Так, на руках, под рев собрания, ликующий народ вернул его в дом Дастана. После обильного завтрака Конан нашел Бахмана и прижал поэта к стене.
— Ну, что опять я сделал не так? — по привычке заскулил тот.
— Ты еще спрашиваешь меня об этом? — приступил к нему варвар. — Гнусный, грязный обманщик, ты заставил соврать и меня!
— Ладно, ладно. Я виноват, — залепетал не на шутку перепугавшийся бродяга. — Но мне показалось, что ты именно тот человек, кто способен спасти долину. Неужели ты веришь в эту сказку о Сияваше?! Да никогда его и не было!

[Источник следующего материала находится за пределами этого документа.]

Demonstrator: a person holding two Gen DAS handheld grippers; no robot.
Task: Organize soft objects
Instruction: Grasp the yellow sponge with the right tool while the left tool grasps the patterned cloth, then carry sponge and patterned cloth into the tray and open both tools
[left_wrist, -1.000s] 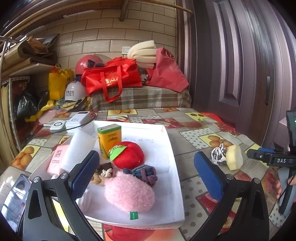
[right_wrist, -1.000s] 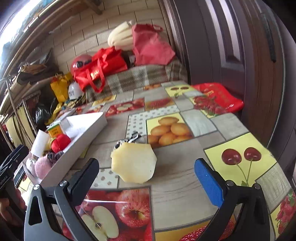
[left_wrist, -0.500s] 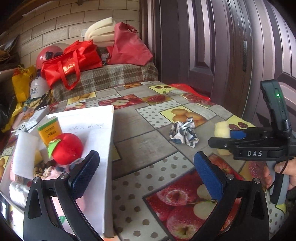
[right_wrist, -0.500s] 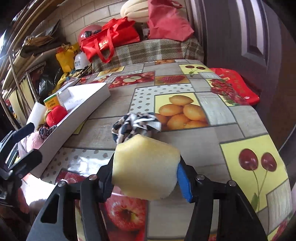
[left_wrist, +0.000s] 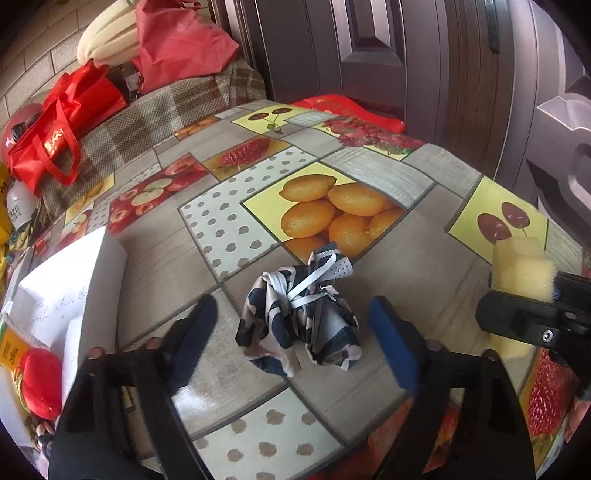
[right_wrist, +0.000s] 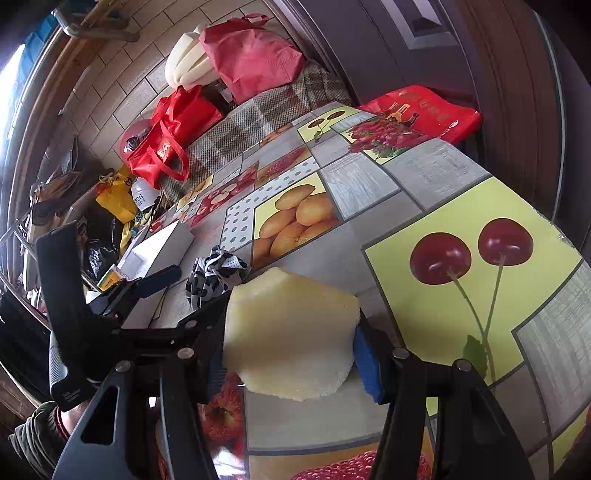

— Может, и Гива никакого нет? — Конан с трудом сдерживал себя.
— Я вижу, ты уже многое знаешь. Гив, к сожалению, есть, и Тахамтур, наверное тоже, — с горечью ответил поэт. — Все, что касается зла, в легенде верно, как и то, что над нами сейчас светит солнце. А Сияваш… Иногда забредали в долину великие воины… Подумай сам, почему никто из героев не знал, зачем он здесь и как его тут зовут.
Конан отпустил поэта, доводы последнего показались ему убедительными.

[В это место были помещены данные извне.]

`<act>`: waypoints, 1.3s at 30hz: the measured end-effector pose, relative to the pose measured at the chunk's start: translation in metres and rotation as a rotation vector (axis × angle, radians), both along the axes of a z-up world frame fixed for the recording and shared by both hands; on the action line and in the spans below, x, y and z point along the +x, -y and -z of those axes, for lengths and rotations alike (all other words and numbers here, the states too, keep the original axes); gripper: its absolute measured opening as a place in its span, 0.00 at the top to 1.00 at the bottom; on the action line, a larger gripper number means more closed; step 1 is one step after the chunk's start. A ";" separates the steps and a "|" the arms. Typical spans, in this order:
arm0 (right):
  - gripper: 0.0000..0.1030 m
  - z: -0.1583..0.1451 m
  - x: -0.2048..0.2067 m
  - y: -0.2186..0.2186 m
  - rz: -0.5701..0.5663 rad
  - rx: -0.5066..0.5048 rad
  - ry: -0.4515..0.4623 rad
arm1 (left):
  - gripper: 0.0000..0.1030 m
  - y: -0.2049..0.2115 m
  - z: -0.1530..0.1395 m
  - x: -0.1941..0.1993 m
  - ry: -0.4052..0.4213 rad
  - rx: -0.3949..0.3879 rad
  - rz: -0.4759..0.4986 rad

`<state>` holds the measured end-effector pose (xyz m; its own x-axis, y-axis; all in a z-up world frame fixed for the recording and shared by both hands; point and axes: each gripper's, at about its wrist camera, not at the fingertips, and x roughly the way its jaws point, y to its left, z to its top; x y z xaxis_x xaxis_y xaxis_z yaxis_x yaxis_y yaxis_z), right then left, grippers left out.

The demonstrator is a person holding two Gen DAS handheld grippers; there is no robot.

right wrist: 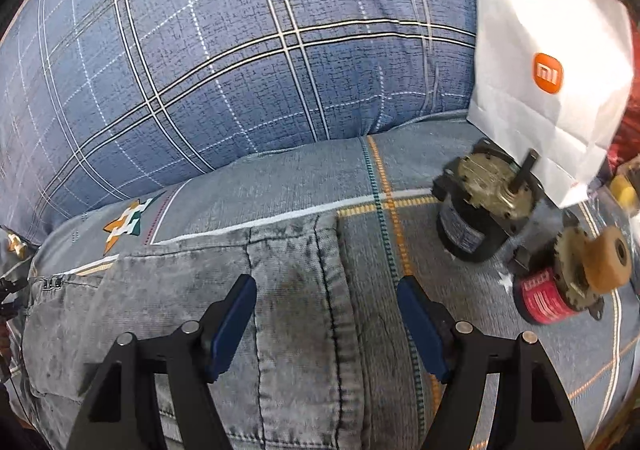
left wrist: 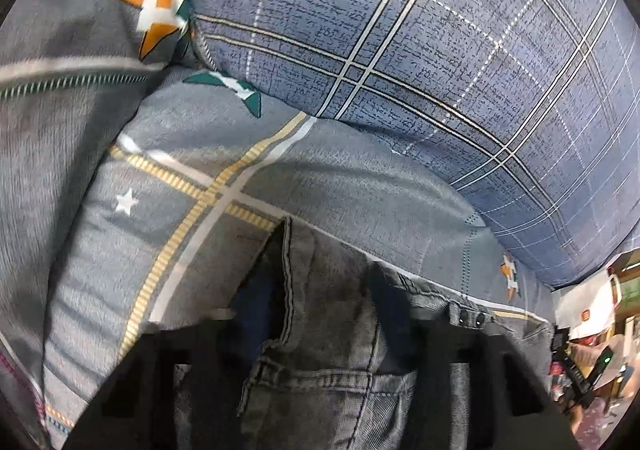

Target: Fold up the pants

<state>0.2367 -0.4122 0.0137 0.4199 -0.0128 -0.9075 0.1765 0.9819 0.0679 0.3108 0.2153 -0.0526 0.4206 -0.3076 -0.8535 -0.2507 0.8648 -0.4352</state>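
Observation:
Grey denim pants (right wrist: 288, 290) lie folded on the bed sheet (right wrist: 280, 186), their seamed edge facing the pillow. My right gripper (right wrist: 328, 310) hovers over that edge, open, its blue pads (right wrist: 236, 314) apart and clear of the cloth. In the left wrist view, a bunched fold of the pants (left wrist: 328, 290) near the pocket and waistband stands up between the fingers of my left gripper (left wrist: 324, 314). The dark fingers (left wrist: 248, 314) press on both sides of the fold, so it is shut on the denim. The riveted waistband (left wrist: 468, 316) runs off to the right.
A big blue plaid pillow (right wrist: 200, 62) bulges just behind the pants. At the right stand a white paper bag (right wrist: 552, 62), a black geared motor (right wrist: 480, 206) and a red motor with a tan wheel (right wrist: 568, 282). The star-patterned sheet (left wrist: 160, 190) covers the bed.

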 end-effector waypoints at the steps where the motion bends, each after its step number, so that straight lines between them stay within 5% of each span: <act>1: 0.26 0.001 0.003 -0.001 -0.006 0.000 -0.003 | 0.77 0.002 0.000 0.002 -0.004 0.014 0.004; 4: 0.27 0.005 0.014 -0.001 -0.003 0.012 -0.013 | 0.88 0.005 0.004 0.008 -0.014 0.037 0.015; 9: 0.32 0.021 0.042 0.003 0.023 0.017 -0.056 | 0.87 0.008 0.013 0.013 -0.031 0.025 0.013; 11: 0.65 0.032 0.051 0.002 0.011 0.032 -0.098 | 0.86 0.007 0.015 0.014 -0.033 -0.002 0.000; 15: 0.80 0.031 0.053 -0.003 0.005 -0.017 -0.101 | 0.98 0.009 0.011 0.016 -0.013 0.014 -0.004; 26: 0.84 0.006 0.044 -0.003 0.009 0.001 -0.029 | 0.98 0.000 -0.020 0.003 0.099 -0.058 -0.042; 32: 0.79 0.005 0.043 0.000 0.023 0.062 -0.036 | 0.98 -0.002 -0.021 0.001 0.113 -0.053 -0.053; 33: 0.73 0.004 0.043 0.003 0.033 0.074 -0.028 | 0.98 -0.002 -0.019 0.002 0.110 -0.051 -0.058; 35: 0.28 0.002 0.043 0.010 0.058 0.088 -0.024 | 0.98 -0.001 -0.015 0.002 0.111 -0.053 -0.063; 39: 0.26 0.006 0.047 0.010 0.040 0.080 -0.034 | 0.98 0.002 -0.008 0.005 0.112 -0.057 -0.077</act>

— Как ты об этом догадался? — спросил варвар.
— Я же поэт. Ходил из деревни в деревню, расспрашивал стариков. Вот из всего и получилась такая картина, — не без гордости ответил Бахман.
— Хорошо, — задумчиво произнес Конан. — Главное — Гив смертен. Убить его, и конец обману.
— Не просто убить, надо у него еще ключ забрать и запереть вход в подземелье Тахамтура.
— Какой еще ключ? — нахмурился варвар.
— Откуда мне знать? Но, говорят, что Гив проглатывает его и носит в своем брюхе.
— А как он выглядит, этот ваш Гив?
— Рассказывают, он похож на громадного отвратительного паука, и повадки у него такие же. Никто не видел его из ныне живущих — боятся люди. Да потерпи до завтра, сам поглядишь.
— Порой твои шутки перестают меня забавлять, — Конан щелкнул поэта по лбу, отчего бедняга даже присел. — Я хочу видеть место жертвоприношений.
— Чего проще, — заохал поэт, потирая ушибленный лоб. — На южной окраине города стоят развалины древнего храма. Из деревни туда лишь одна дорога, не заблудишься.
Дорогу Конан нашел без труда. Старый, мощеный известняковыми плитами тракт шел вдоль восточного склона долины, змеясь среди садов и виноградников. Видно было, что эта дорога не в чести у селян: плиты растрескались и выкрошились местами, острые грани дыбились в разные стороны, и дорога напоминала застывший в камне бурный поток реки, низвергнутый с гор. Трава пробивалась на стыках, довершая печальную картину разрушения. Сады одичали, а буйные виноградные лозы из последних сил цеплялись за скалистые склоны, откуда потоками теплых вод уже давно вымылась вся земля, с таким упорством и трудом принесенная туда крестьянами.
Конан прыгал с камня на камень, с грустью смотрел по сторонам и задумчиво покусывал губу. Дорога нырнула в ложбину, и киммериец увидел развалины Хаджира. Невысокая крепостная стена превратилась в каменный вал, за которым еще угадывались правильные линии улиц, с фундаментами домов вдоль узких тротуаров. Улицы вели к заваленным каменной крошкой и мусором площадям, напоминающим высохшие озера, — а ведь когда-то здесь шумели базары и громкие голоса зазывал собирали у богатых прилавков сотни покупателей и зевак. Резвящийся ветер озорно гонял по улицам клубящиеся вихри кирпичной пыли и пожухлой листвы, которые, словно призраки, носились по улицам мертвого города.
Немногим лучше городских окраин сохранилась центральная часть Хаджира с дворцом правителя и особняками знати.